I watched Joe Cool burn

Joe Johnson
Joe Johnson, after tying an NBA record. (AP)
Joe Johnson
Joe Johnson, after tying an NBA record. (AP)

For one quarter, I watched Joe Cool catch fire.

It wasn’t immediate. The crowd didn’t know inherently that they were watching greatness until the magic show was nearly over. It wasn’t a match falling into a propane tank; it was a slow burn, one that caught the edge of the net with 9:27 remaining in the third quarter and grew larger and larger, until Barclays Center was a smoldering ruin, melting with every shot attempt Johnson fired into the arena’s scented air.

It started innocently enough. Joe Johnson entered the third quarter with only eight points. He’d hit three of seven attempts, an unremarkable number befitting a pedestrian night. At halftime, the Nets were up by ten points against one of the league’s worst teams, cruising towards what was sure to be a solid, unspectacular double-digit victory. As one fellow writer said to me during the mid-game break, “no one’s going to remember this game.”

About an hour later, about 20 of us stand around Joe Johnson’s locker, waiting to hear what it feels like to get into a zone that few players in NBA history have ever felt.

Even he couldn’t put it into words. “It’s just a good feeling,” Johnson said, always calm and collected, after the game. “It just feels… you catch the ball with the seams every time and it’s like every time it comes out your hands, man, it’s going in.

“Can’t really explain it.”

Can you blame him? How do you explain hitting eight three-pointers in the span of exactly nine minutes against one of the 30 best basketball teams in the world while under the weather with illness? How do you explain 29 points under duress?

“Wait, he had 29 points in the quarter?” Deron Williams gasped after the game. “Oh my God.”

"Wait, he had 29 in the quarter? Oh my God." - Deron Williams (AP)
“Wait, he had 29 in the quarter?
Oh my God.” – Deron Williams
(AP)
He did. Johnson hit 10 of 13 shots in the third quarter, including eight of 10 three-pointers, tying an NBA record for most threes in the quarter. He finished with 29 points in the third, four less than the NBA record, and sat the entire fourth quarter despite being just two points shy of the NBA record for most three-pointers in a game.

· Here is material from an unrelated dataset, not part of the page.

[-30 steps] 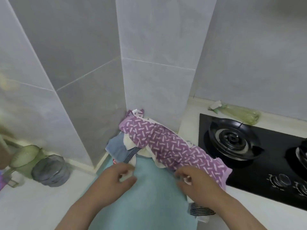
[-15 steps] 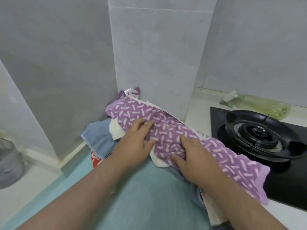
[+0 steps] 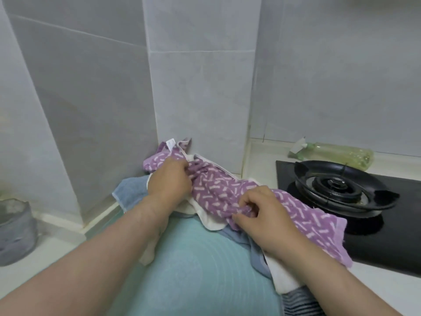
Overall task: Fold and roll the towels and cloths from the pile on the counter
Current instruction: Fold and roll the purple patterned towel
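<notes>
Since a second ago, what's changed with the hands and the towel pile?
Both hands went from the teal towel's near edge up onto the purple patterned towel. The left hand now bunches its far end near the wall, and the right hand pinches its near edge. The towel itself has not left the pile. The blue cloth, the white cloth and the stove burner are unchanged.

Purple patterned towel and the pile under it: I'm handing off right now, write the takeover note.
Left hand: gripping the purple patterned towel near its far end by the tiled wall.
Right hand: pinching the same towel nearer its middle.
The towel lies on top of the pile, over a cream cloth, a blue towel and a striped cloth; its near end drapes onto the gas hob. A teal mat covers the counter in front.
Done: no folded or rolled item in view.
Left: lift this towel out, fold, roll, then the others.
</notes>
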`<control>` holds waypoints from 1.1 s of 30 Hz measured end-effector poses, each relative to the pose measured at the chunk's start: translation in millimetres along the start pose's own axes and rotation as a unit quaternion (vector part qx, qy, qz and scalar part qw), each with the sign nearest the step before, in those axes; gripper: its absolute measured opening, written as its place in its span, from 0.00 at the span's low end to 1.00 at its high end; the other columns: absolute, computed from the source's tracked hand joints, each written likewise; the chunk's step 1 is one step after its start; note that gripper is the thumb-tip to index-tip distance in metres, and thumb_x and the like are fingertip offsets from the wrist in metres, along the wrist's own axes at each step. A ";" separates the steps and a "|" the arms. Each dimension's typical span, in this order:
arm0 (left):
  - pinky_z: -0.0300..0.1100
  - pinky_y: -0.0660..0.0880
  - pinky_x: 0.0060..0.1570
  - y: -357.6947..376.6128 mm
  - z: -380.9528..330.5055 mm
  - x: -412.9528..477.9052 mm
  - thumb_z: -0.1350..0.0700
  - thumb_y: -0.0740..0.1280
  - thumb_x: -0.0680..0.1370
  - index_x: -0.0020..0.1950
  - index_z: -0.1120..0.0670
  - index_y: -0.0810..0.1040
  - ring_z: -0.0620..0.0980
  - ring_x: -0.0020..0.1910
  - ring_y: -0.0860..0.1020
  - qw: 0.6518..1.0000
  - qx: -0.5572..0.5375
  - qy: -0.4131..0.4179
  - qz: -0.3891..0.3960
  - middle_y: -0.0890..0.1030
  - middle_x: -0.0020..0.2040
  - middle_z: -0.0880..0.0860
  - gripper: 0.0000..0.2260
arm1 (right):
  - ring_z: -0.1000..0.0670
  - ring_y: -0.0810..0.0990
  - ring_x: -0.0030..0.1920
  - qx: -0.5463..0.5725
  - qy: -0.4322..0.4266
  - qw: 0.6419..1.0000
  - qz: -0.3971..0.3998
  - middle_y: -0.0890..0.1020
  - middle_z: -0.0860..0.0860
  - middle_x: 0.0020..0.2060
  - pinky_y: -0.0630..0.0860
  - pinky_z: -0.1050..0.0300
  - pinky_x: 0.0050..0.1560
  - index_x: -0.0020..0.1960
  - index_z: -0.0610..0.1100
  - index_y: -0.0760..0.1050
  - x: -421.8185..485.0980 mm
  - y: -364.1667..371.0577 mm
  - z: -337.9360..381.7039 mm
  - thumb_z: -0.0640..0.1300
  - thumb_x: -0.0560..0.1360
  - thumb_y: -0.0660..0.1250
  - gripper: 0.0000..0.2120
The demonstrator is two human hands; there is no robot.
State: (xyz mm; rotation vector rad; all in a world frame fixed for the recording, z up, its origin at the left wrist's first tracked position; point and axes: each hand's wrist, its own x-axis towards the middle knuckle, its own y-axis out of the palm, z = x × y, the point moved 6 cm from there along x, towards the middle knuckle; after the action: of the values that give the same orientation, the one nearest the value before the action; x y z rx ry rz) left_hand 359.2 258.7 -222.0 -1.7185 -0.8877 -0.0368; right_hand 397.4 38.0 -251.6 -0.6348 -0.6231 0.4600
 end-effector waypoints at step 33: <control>0.43 0.75 0.41 -127.8 36.7 -145.3 0.62 0.63 0.78 0.61 0.56 0.78 0.53 0.35 0.78 0.898 -0.415 -0.135 0.059 0.81 0.38 0.55 0.13 | 0.42 0.84 0.47 0.410 0.140 0.889 0.146 0.85 0.39 0.47 0.80 0.50 0.51 0.50 0.39 0.82 -160.4 -6.5 158.0 0.40 0.63 0.71 0.16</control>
State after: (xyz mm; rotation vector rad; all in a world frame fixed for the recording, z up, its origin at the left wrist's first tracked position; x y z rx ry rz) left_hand 167.6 220.9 -196.0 -2.6242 -1.0481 -0.1092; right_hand 178.5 5.7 -209.3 0.0304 -0.0167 0.8326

“I asked him (if he wanted to play the fourth),” head coach Jason Kidd said after the game. “He wanted out. He did his job. I’m not a coach that’s going to sit someone when they’re hot, he was trying to achieve something. I asked, and he nicely declined and wanted to get some rest.”

He began his run with a run-of-the-mill three-pointer from the right wing, and shot more and more ridiculous three-pointers as the quarter progressed, including one from “Park Slope Deep,” as Ian Eagle poignantly noted.

But Johnson saved the best for last: drilling a step-back from the corner directly in front of the 76ers bench while drawing a foul on defender James Anderson, completing a four-point play that sent Barclays Center into an frenzy and gave the Nets exactly 100 points as they entered the final frame.

“I got a good look at it,” Johnson said of his denouement, a sly, knowing smile creeping across his face. “I got a little separation, got a good look, and let it go.”

Someone then mentioned that he had a few heat checks in the quarter. Johnson smiled again. “Yeah, uh…” He trailed off into laughter.

“My teammates kept telling me, ‘Man, when you catch it, just shoot it.’ And that’s what I was doing.”

He did. He did it again, and again, and again, in the quarter that has given the Nets fits over two seasons. He scored more points in the third than the 76ers scored in any individual quarter. He set the nets, the Nets, and the arena ablaze, if only for a brief nine-minute stretch.

There aren’t many moments when you watch greatness develop, right before your very eyes, only realizing it once it’s in full force. Tonight was one of those nights. We watched Joe Johnson make magic, one deliberate flame at a time, turn a game into smoke.